Das Erdbeben, das Burma am Freitag erschütterte, hat nicht nur Tausende Tote und Verletzte gefordert, sondern auch eine schwere Krise ausgelöst, in der es den Menschen an grundlegenden Dingen wie Strom, Trinkwasser und Toiletten mangelt. Das berichtete die „BBC“.
Es gibt auch Berichte über Nahrungsmittelknappheit, lange Warteschlangen auf Märkten und kaum funktionierende Telefonleitungen.
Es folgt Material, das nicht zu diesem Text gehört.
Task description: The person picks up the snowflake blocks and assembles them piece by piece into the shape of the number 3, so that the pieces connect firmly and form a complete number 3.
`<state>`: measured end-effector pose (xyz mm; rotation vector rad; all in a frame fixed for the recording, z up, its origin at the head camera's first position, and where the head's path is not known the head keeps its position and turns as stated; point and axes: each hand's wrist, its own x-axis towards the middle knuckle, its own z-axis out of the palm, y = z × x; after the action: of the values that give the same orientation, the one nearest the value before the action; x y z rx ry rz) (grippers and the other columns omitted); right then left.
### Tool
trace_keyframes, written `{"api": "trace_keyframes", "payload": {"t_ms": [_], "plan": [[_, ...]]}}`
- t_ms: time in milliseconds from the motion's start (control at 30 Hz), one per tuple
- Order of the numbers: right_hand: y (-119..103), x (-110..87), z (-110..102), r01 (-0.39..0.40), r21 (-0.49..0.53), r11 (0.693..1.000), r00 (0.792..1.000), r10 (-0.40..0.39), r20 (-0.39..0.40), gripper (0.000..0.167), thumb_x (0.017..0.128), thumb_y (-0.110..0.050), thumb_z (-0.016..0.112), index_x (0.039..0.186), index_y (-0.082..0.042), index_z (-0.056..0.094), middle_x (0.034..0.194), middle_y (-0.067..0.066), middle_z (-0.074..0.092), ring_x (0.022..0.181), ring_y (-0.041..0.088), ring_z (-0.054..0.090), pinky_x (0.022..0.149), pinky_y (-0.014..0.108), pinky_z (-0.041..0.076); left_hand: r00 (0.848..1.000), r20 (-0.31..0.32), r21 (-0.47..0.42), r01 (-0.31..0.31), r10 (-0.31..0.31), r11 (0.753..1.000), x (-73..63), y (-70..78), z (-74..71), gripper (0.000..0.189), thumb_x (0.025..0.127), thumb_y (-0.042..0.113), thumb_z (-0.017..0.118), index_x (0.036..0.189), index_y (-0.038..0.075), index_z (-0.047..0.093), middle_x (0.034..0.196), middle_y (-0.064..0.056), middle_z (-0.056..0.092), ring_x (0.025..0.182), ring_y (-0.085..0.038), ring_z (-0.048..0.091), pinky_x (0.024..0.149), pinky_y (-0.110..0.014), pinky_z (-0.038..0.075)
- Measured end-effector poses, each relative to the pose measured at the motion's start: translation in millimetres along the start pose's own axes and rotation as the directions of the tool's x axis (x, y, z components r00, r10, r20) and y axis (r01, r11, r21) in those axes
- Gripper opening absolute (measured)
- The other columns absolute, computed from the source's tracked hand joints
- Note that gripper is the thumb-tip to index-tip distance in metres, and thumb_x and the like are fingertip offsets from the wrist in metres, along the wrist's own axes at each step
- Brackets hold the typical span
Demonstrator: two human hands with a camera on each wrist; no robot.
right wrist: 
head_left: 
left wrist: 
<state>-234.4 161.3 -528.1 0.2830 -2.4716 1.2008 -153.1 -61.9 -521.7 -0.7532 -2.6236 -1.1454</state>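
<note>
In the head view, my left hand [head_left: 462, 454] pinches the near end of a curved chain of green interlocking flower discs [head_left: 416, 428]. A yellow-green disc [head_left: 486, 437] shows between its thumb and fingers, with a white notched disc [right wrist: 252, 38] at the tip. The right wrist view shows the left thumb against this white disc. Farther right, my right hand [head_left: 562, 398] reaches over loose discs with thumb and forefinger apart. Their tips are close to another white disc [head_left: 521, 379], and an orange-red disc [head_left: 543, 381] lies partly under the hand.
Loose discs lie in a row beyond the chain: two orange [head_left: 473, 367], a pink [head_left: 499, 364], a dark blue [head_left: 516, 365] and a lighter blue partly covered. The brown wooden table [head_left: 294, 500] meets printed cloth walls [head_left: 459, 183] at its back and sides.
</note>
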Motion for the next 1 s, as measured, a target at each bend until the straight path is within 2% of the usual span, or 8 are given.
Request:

Außergewöhnliche Umstände haben auch außergewöhnliche Maßnahmen erforderlich gemacht. Nach burmesischer Tradition werden die Leichen eingeäschert, doch heute wird diese Zeremonie in nicht-traditioneller Form durchgeführt, indem die Leichen in Gruppen verbrannt werden.
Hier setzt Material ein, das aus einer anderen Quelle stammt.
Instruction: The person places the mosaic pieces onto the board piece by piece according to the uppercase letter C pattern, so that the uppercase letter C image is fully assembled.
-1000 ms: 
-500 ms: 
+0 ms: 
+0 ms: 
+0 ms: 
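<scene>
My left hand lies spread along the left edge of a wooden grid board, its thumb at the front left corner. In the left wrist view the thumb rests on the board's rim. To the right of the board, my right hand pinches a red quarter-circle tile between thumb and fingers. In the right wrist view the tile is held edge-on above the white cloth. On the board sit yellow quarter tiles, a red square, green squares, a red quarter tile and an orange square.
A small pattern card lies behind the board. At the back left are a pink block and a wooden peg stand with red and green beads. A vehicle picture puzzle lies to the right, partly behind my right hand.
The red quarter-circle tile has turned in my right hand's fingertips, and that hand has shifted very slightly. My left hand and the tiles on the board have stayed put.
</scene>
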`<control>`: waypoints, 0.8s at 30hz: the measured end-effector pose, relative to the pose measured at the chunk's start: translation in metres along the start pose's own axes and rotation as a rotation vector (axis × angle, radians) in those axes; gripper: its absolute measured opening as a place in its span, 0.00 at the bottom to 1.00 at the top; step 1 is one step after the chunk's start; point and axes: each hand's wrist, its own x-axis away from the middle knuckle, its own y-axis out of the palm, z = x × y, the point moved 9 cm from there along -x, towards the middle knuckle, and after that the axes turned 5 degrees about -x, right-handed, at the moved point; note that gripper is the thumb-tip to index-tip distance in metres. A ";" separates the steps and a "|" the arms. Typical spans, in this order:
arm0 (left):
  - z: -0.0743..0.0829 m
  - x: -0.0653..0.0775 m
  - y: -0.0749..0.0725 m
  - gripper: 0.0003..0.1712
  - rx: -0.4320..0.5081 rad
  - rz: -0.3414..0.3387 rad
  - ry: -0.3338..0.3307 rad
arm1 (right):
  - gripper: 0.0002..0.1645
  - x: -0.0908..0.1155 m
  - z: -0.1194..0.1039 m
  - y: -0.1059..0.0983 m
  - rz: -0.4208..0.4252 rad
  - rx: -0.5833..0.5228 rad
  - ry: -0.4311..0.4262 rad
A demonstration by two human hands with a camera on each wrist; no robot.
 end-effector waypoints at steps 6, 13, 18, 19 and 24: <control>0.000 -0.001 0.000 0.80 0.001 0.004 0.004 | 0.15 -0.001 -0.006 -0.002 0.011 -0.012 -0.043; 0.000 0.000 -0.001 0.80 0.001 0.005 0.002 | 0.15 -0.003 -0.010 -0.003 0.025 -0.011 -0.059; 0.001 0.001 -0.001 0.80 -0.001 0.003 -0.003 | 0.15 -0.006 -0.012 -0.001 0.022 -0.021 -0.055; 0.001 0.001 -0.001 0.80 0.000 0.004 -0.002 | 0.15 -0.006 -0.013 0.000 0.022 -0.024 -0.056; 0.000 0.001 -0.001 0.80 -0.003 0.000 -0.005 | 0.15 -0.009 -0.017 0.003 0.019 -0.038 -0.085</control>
Nach Angaben der Vereinten Nationen (UN) hat das Erdbeben die bereits schlimme Lage in Burma, das sich bereits das vierte Jahr in Folge in einem Bürgerkrieg befindet, noch verschärft. Trotz der Zerstörung gibt es Berichte, die darauf schließen lassen, dass die Militärführung des Landes weiterhin Luftangriffe gegen prodemokratische Gruppen und ethnische Milizen durchführt.
Am Dienstag wurde in Burma zum Zeitpunkt des Erdbebens eine Schweigeminute abgehalten, um der Opfer zu gedenken.